Suncor also announced that it has increased the previously announced
Pool 1 Maximum Amount (as defined below) from C$700,000,000 aggregate purchase price, excluding accrued and unpaid interest, to C$1,000,000,000
aggregate principal amount and the Pool 2 Maximum Amount (as defined below) from C$100,000,000 aggregate purchase price, excluding accrued
and unpaid interest, to C$100,000,000 aggregate principal amount.

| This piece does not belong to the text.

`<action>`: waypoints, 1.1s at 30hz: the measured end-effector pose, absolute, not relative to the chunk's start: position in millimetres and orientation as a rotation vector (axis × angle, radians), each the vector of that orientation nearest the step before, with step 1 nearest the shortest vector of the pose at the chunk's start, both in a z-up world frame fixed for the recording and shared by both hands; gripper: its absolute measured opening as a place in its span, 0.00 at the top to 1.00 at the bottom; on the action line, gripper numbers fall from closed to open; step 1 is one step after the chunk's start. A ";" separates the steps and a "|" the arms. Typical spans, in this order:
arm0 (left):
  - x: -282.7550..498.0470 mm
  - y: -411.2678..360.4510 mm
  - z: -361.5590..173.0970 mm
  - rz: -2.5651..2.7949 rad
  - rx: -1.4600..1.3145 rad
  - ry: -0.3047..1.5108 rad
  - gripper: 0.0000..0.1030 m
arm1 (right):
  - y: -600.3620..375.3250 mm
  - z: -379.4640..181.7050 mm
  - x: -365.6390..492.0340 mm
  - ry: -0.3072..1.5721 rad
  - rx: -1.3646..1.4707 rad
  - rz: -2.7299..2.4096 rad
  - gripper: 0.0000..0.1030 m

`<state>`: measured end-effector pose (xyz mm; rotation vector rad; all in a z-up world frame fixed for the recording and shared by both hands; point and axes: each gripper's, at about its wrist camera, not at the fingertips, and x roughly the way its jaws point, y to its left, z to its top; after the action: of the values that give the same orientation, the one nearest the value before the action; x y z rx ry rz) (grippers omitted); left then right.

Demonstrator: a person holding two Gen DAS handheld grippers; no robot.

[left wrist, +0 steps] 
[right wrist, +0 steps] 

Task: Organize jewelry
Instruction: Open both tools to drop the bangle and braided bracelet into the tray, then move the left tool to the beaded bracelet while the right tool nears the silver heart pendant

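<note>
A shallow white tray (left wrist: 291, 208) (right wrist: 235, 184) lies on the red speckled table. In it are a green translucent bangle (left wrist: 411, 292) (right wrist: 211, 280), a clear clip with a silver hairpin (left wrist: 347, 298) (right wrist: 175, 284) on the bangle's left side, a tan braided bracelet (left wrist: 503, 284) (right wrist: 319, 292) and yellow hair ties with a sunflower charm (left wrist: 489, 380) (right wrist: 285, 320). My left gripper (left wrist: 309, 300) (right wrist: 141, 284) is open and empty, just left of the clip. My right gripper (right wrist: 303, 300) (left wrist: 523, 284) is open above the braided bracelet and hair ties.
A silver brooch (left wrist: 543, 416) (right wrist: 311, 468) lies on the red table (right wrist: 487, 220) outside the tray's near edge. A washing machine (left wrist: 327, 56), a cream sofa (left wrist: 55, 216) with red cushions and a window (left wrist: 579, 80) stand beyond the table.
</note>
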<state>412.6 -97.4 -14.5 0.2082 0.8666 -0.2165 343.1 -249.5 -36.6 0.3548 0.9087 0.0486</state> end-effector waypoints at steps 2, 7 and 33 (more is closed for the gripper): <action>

Details of the Tender Offers
Suncor initially offered to purchase for cash: (i) up to C$700,000,000
aggregate purchase price, excluding accrued and unpaid interest (the “Pool 1 Maximum Amount”), of its 6.50% Notes due 2038
and 6.80% Notes due 2038 (collectively, the “Pool 1 Notes”) and (ii) up to C$100,000,000 aggregate purchase price, excluding
accrued and unpaid interest (the “Pool 2 Maximum Amount” and, together with the Pool 1 Maximum Amount, the “Maximum
Amounts”), of its 3.10% Series 6 Medium Term Notes due 2029, 3.00% Series 5 Medium Term Notes due 2026, 6.00% Notes due
2042, 5.35% Notes due 2033, 5.95% Notes due 2035, 5.00% Series 7 Medium Term Notes due 2030 and 5.39% Series 4 Medium Term Notes
due 2037 (collectively, the “Pool 2 Notes” and, together with the Pool 1 Notes, the “Notes”), subject to prioritized
acceptance levels listed in the table below (“Acceptance Priority Levels”) and the terms and conditions of the Tender Offers.
Suncor has amended such Tender Offers to increase the previously announced
Pool 1 Maximum Amount from C$700,000,000 aggregate purchase price, excluding accrued and unpaid interest, to C$1,000,000,000 aggregate
principal amount and the Pool 2 Maximum Amount from C$100,000,000 aggregate purchase price, excluding accrued and unpaid interest, to
C$100,000,000 aggregate principal amount. All other terms of the Tender Offers as previously announced in the offer to purchase dated
September 19, 2024 (as amended and supplemented hereby, the “Offer to Purchase”) remain unchanged. Suncor refers investors
to the Offer to Purchase for the complete terms and conditions of the Tender Offers.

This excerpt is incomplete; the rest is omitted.